Une vocation bâtie sur la passion

PROFESSION.  Il y a 50 ans ce mardi 21 février, Denis Ringuette combattait son premier incendie… à l’âge de 15 ans. 

« C’était la maison de la famille Bélisle et leur magasin, se souvient l’homme de 65 ans. Je regardais le feu et le chef de police m’a demandé si je voulais arroser. Je lui ai dit que je n’avais pas 18 ans. Il m’a mis la hose dans les mains en me prévenant de faire attention et de ne pas rentrer à l’intérieur. C’est comme ça que j’ai commencé dans le métier. »

Passion et vocation sont probablement les mots qui décrivent le mieux ce Louisevillois. Passion, car sa maison est un véritable temple où s’entassent des centaines d’objets et souvenirs reliés à la profession. C’est aussi habillé en pompier qu’il a prononcé ses vœux de mariage. Et vocation, car il fait toujours partie aujourd’hui de la brigade de pompiers volontaires de la ville.

Il faut dire que Denis Ringuette a de qui retenir. Sur un mur de la maison, il pointe avec fierté une plaque remise à son père Dorian pour ses 35 ans de services comme pompier à Louiseville, dont les dernières en tant que capitaine de la brigade.

« Quand on fait ce métier-là, c’est pour sauver des vies, protéger des biens matériels », indique celui qui a grandi dans une maison située derrière la caserne. « Quand la sirène sonnait, on appelait ça le bœuf, mon père, mon frère et moi, on enfilait notre uniforme et on courrait dehors jusqu’aux camions », se rappelle-t-il.

En cinq décennies, il a frôlé le danger à quelques reprises comme cet incendie dans une manufacture de meubles où, juché au sommet d’une échelle à arroser les flammes à travers une fenêtre, l’ouverture d’une porte à l’intérieur de la maison libère instantanément une énorme pression qui le fait basculer par terre… 35 pieds plus bas. « Je venais d’avoir 18 ans. J’avais la moitié du visage brûlé et plus de cheveux. Mais je n’ai jamais eu peur d’y retourner », souligne-t-il.

Il se rappelle plein d’anecdotes, dont celle où son père lui disait que la zone avait besoin d’un bon nettoyage. « Ça voulait dire qu’il fallait éloigner les curieux qui se rapprochaient trop. Dans ces moments-là, je faisais semblant de tomber pis j’arrosais le monde un peu. Ça ne prenait pas de temps que ça reculait », sourit-il.

Son plus grand combat

Depuis un peu plus de 10 ans, Denis Ringuette n’entre plus à l’intérieur des bâtiments en feu.

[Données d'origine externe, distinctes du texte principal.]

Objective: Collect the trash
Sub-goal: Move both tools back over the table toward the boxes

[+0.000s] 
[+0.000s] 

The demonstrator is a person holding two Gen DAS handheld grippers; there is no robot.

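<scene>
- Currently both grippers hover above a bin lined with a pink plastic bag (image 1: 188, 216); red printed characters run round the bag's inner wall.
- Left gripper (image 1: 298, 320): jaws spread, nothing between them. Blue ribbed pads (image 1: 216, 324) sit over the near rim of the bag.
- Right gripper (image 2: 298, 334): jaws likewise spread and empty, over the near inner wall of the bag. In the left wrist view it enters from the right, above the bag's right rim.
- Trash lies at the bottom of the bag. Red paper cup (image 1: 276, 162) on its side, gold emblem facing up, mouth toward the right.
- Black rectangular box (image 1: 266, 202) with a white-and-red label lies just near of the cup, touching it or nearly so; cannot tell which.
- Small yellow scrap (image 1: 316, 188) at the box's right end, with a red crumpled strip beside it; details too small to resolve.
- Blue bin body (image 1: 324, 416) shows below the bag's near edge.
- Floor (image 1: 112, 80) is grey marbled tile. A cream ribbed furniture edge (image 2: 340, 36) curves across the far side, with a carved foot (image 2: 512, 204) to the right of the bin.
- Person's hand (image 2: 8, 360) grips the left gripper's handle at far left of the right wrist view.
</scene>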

Un cancer de la langue, qui a nécessité 33 traitements au laser et deux chimiothérapies, a eu comme conséquence qu’il produit très peu de salive. « Avec les équipements des pompiers aujourd’hui, je ne pourrais pas respirer. Je m’occupe donc d’opérer les camions pis si on a besoin d’arroser de l’extérieur, c’est moi qui le fais. »

Le Louisevillois raconte cette période difficile avec émotion. « Bien plus que tous les feux que j’ai combattus, le cancer a été mon plus grand combat.Je suis passé proche d’y rester. Je pesais à peine 150 livres et j’étais faible, assis dans mon fauteuil à regarder dehors. Tous les jours, les gars passaient devant la maison tranquillement, allumaient les flashers du camion en me faisant salut. Même les pompiers des autres municipalités venaient me voir pour m’encourager. Il en a même un de Yamachiche qui m’a écrit un poème. Je le savais déjà, mais j’ai encore plus compris dans ce temps-là que les pompiers, c’est une vraie famille », conclut Denis Ringuette qui, si la santé lui permet, voudrait bien se rendre jusqu’à 70 ans avant d’accrocher son casque.